How to make England free from litter involves joint action by individuals, businesses, councils and government. Litter causes harm through broken glass, choking, getting stuck (use a can crusher) and fire hazards (discarded butts on dry land can cause wildfires). Litter is also unsightly and leads to increased crime.
- Stand Against Pollution and Waste shows how to get motivated to make a difference within your community and the world. This illustrated book informs and educates on key social issues in the world today, like the impacts of air and water and plastic pollution and our throwaway culture. Learn also how to measure your waste.
- Read No More Rubbish Excuses, a little action manual from Martin, who founded the online #2minutesolutions campaign. This book shows you how so much litter ends up on our streets, on overflowing landfills and as ‘sewer fatbergs’. Discover what happens to litter, when it disappears off.
- Stand Against Pollution and Waste shows how to get motivated to make a difference within your community and the world. This illustrated book informs and educates on key social issues in the world today, to inspire the next generation to take peaceful action now, with knowledge and passion in their corner.
- Throwing litter out of your car window attracts scavengers onto the road, which attracts more wildlife. Get a trash car bag.
- One Cambridgeshire farmer wants license numbers printed on fast food bags. Litterbugs can then be fined.
- Boodi is a personal ashtray that safely extinguishes cigarettes, until you can find a bin. It’s also sold in a beach version (pour sand in, then let it out through the hole in the bottom). Councils and offices can buy cigarette litter bins from Glasdon or Art for Urban. If you want to give up smoking, Finally Free is a pretty illustrated guide, using the effective Allen Carr method.

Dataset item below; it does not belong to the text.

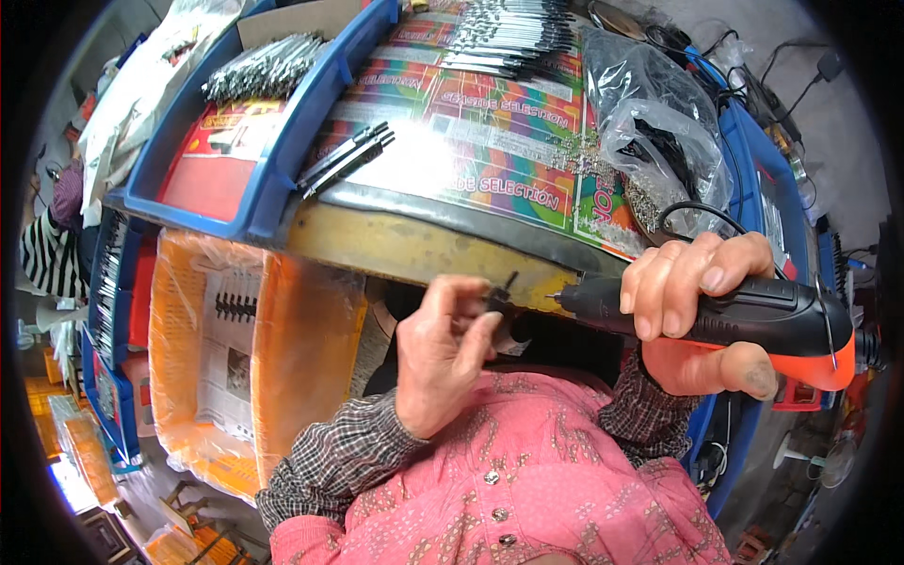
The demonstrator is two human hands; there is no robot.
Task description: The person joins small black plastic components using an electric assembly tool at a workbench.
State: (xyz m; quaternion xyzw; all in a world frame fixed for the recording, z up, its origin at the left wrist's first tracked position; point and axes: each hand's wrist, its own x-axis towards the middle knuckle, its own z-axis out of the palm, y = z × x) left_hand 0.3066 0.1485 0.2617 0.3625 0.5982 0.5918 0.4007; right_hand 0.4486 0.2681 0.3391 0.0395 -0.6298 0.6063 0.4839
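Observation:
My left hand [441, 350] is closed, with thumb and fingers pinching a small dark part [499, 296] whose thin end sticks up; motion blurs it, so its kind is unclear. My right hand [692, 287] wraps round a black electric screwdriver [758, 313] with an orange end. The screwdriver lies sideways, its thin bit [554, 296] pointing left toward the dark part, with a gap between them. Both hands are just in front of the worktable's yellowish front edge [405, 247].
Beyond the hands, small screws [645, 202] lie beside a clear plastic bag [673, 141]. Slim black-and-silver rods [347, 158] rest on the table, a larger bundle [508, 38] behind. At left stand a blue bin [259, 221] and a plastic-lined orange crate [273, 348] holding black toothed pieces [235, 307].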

- If you fly kites, use biodegradable kites (to avoid string slicing wings). Avoid flying at dawn/dusk, when birds are most active.
- It’s the council’s responsibility to clear litter on public land. Take photos and report eyesores to Fix My Street. Because complaints and images are public, they tend to get acted on quickly.
- Clean Up Britain says the government needs to act. Presently, motorway verges are mowed by county councils, and litter removed by district councils. So ‘litter is diced into pieces on verges, before it’s removed’. The Department of Transport does not set Key Performance Indicators, so there are no fines.